### GOAL OF THE EXERCISE
Within the records that follow, find every line containing the string "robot". Copy those lines.

(DATA FOR ANALYSIS Opens)

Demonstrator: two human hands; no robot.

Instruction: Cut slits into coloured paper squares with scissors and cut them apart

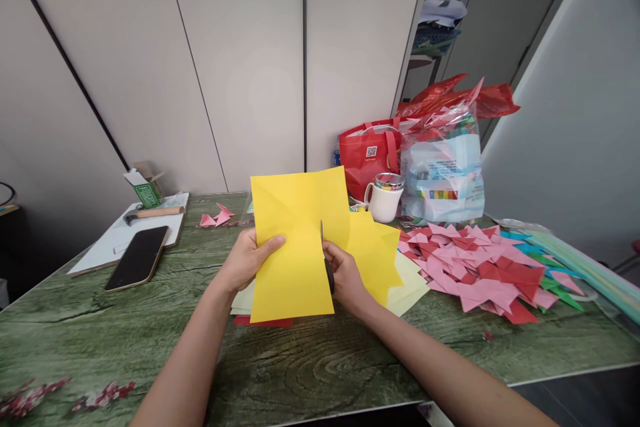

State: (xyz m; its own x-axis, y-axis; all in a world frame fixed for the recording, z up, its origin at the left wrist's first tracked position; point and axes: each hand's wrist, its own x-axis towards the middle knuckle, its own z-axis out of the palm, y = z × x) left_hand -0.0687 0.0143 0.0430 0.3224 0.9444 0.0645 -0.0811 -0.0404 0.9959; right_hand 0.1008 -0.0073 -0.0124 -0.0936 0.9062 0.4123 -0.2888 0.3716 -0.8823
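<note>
A yellow sheet of paper [293, 267] is held up over the table, with my left hand [250, 258] gripping its left edge, thumb on the front face. My right hand [345, 277] is closed on a pair of scissors [329, 273] with dark handles. One scissor blade shows in front of the sheet, and a cut runs up from the lower edge near its right side. Behind my right hand lie more yellow paper pieces [377, 257] on pale sheets [413, 287]. A strip of red paper [263, 321] peeks out below the held sheet.
Pink and red paper pieces [480, 267] are heaped on the right. A white mug [385, 199], a red bag [367, 153] and a plastic bag [443, 173] stand behind. On the left are a phone [137, 258], a hammer [155, 212], a green box [145, 188] and pink scraps [217, 216].
</note>
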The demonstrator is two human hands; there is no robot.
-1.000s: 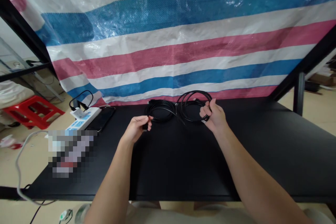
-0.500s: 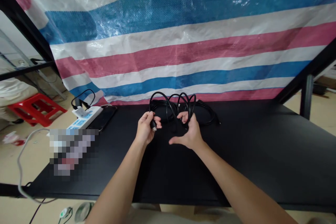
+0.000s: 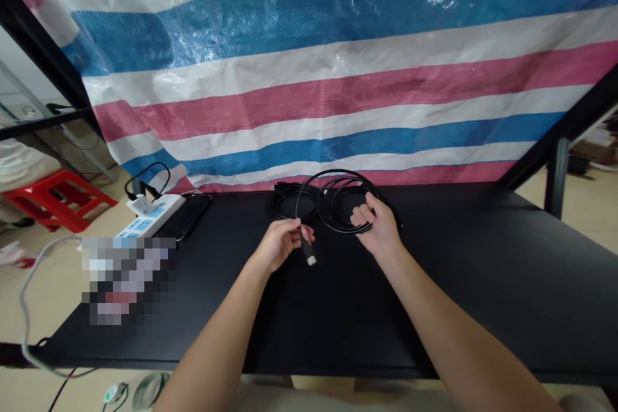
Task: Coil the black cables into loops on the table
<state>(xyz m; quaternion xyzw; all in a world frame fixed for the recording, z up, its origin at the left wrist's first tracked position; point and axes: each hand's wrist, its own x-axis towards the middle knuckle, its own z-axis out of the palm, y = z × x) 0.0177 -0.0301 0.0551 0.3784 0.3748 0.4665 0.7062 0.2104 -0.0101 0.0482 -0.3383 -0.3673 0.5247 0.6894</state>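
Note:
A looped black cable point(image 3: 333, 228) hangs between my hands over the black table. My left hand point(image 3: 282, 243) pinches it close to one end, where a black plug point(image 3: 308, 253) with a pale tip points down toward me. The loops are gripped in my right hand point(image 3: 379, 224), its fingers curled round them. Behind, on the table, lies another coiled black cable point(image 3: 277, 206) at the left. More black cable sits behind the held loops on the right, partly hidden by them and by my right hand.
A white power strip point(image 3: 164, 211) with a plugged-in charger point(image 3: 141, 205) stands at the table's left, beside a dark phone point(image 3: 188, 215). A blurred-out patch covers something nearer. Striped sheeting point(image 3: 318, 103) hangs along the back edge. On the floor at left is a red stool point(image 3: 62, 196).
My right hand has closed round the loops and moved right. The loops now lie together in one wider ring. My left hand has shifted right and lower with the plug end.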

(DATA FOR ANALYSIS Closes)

### OUTPUT FOR THIS TASK
Demonstrator: two human hands; no robot.
The demonstrator is two human hands; there is no robot.

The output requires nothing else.